Because FMG senses the volumetric changes of muscle, a relatively low sampling rate is enough. Most researchers set the sampling frequency to 100 Hz, but a study by Lei et al. (2021) shows that 5 Hz is enough for static finger movements. A low sampling rate might mean that FMG might have a limitation in classification latency. Researchers have also shown that increasing the number of FMG recording channels can significantly increase the accuracy of gesture classification (Radmand et al., 2016; Lei et al., 2021). The Force sensing resistor (FSR, Interlink Electronics, Inc, Camarillo, CA, USA) is the most wide-use commercial product of RPTF.
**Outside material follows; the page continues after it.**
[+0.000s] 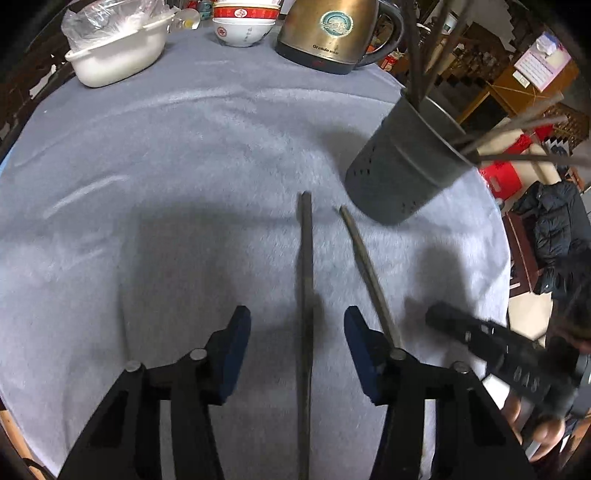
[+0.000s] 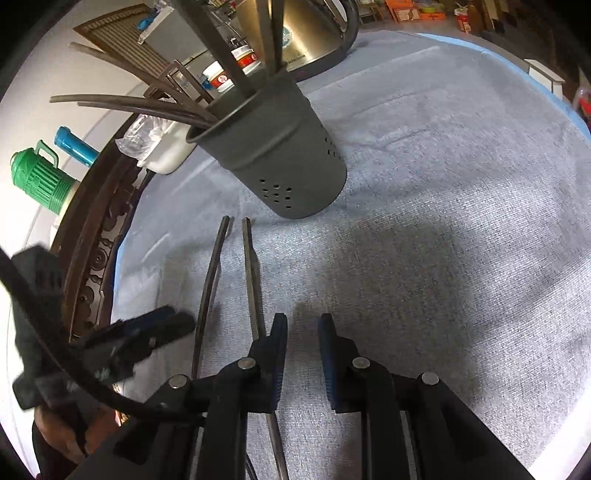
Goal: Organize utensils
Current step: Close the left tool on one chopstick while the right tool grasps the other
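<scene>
- Covering the round table (image 1: 147,155) is a pale blue-grey napped cloth, soft and slightly grippy by the look of it, so thin sticks probably sink a little into the pile; a carved dark wood rim (image 2: 92,236) shows at its edge.
- Room beyond: cluttered, with wooden shelving, a dark jacket on a chair and a green flask (image 2: 40,181) off the table.
- Far-side items: a brass-coloured electric kettle (image 1: 332,33), a white tub (image 1: 114,55) lined with plastic, and stacked red-and-white bowls (image 1: 243,22).
- Utensil holder (image 1: 402,162): a dark perforated cylinder standing near the two loose sticks, already holding several chopsticks that lean out over its rim.
- Left gripper (image 1: 297,354): jaws spread, straddling one chopstick without pressing on it.
- Right gripper (image 2: 303,354): jaws narrowly parted, nothing between them; the cloth shows in the gap.
- Left chopstick (image 1: 306,280) and right chopstick (image 1: 364,266): lying flat, side by side but apart, tips toward the holder. Judged light, stiff, smooth and liable to roll or swivel; a pinch near mid-length, pads square across the shaft, should keep either one from pivoting when lifted.
</scene>
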The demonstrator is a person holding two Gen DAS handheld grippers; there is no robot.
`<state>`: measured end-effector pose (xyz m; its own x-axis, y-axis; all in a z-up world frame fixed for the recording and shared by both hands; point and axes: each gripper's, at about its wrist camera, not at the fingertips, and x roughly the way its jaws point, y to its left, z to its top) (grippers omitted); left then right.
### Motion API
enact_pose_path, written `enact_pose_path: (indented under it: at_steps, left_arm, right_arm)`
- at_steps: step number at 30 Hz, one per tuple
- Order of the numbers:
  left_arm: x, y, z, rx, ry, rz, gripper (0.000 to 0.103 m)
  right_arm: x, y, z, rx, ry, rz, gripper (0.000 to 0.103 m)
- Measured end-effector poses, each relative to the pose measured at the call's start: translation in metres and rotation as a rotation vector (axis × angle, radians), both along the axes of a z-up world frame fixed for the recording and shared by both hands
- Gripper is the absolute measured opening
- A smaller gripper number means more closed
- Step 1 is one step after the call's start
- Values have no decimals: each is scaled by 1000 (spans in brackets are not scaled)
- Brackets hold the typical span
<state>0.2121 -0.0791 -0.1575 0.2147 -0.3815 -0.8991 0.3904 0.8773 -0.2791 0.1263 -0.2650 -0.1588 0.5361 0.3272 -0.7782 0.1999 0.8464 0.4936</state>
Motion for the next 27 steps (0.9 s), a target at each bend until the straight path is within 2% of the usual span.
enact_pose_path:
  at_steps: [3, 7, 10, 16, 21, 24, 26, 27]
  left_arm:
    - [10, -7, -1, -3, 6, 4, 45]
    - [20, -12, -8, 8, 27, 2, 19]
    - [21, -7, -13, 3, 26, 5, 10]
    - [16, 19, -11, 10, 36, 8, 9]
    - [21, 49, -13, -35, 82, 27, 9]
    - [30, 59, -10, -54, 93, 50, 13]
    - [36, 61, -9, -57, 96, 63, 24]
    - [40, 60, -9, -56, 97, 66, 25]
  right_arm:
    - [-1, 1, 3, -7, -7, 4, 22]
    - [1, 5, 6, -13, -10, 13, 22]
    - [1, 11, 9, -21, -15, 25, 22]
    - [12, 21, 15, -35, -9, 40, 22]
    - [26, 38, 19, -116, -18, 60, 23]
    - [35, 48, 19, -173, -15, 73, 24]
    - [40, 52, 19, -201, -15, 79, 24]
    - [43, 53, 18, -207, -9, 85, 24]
Forcemyography is one of the most readily collected muscle signals, because of its high SNR compared to other muscle signals. Recently, on a low-cost FMG wearable device composed of a pair of FSRs, researchers have achieved an overall success rate in two different gesture recognition sets with six gestures in each group more than 95% (Prakash et al., 2020). A two-layer array with 14 capacitive sensors was also explored for recording FMG, which achieved 95% classification in an experiment with 20 participants and 15 gesture classification accuracy (Truong et al., 2018). Benefiting from their array design, they also verified the algorithm for determining the relative position of the wristband on the arm and found out that the loss of classification performance caused by different wearing positions of the sensor array could be eliminated through such an algorithm. Finally, they achieved an accuracy of 92.4–99.5% in eight location divisions. A High-density FMG (HD-FMG) has been developed for prosthetic control (Radmand et al., 2016). They used an array with 126 recording positions placed on the forearm to acquire the pressure map of the entire arm, which was then classified into eight motions. It achieved an error rate of 0.33%. They also found that the accuracy of classification can be improved by selecting the appropriate location of the FMG sensor array to reduce the influence of external pressure.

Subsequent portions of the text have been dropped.